**PROBLEM**
Where a line in the listing below contains the word "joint", copy that line.

________________________

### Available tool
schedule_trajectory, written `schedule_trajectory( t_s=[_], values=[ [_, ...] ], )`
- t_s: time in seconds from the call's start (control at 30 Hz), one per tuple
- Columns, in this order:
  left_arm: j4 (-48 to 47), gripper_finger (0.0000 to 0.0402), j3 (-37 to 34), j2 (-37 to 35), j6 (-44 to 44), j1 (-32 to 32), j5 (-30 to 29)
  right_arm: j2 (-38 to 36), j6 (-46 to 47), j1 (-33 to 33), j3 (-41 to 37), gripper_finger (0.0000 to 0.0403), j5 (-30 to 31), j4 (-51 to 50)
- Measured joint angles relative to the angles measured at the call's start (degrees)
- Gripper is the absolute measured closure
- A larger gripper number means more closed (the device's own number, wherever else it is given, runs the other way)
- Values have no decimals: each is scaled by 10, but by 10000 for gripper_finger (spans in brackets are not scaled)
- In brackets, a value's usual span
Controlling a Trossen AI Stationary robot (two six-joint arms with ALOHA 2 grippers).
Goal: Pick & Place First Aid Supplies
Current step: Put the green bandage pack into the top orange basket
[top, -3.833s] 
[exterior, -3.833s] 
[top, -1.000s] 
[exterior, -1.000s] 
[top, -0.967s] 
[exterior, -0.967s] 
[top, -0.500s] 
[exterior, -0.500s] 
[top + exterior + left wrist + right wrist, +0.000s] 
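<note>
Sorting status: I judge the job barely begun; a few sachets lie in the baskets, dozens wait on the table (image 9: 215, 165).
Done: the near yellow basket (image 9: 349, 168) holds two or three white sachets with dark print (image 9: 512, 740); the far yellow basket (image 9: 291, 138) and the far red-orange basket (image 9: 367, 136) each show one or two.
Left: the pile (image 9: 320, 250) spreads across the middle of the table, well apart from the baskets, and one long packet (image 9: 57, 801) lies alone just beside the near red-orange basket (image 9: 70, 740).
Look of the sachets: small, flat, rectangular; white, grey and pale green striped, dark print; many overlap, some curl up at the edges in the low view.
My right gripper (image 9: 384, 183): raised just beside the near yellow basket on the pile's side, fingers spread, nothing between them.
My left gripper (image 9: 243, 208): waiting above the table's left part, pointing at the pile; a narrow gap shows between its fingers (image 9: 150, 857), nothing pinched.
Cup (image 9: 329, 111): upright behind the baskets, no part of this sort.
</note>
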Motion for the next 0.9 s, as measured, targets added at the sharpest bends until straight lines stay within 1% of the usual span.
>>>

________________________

**RESPONSE TO THIS EXERCISE**
- Measured joint angles relative to the angles measured at the call's start (degrees)
Controlling a Trossen AI Stationary robot (two six-joint arms with ALOHA 2 grippers).

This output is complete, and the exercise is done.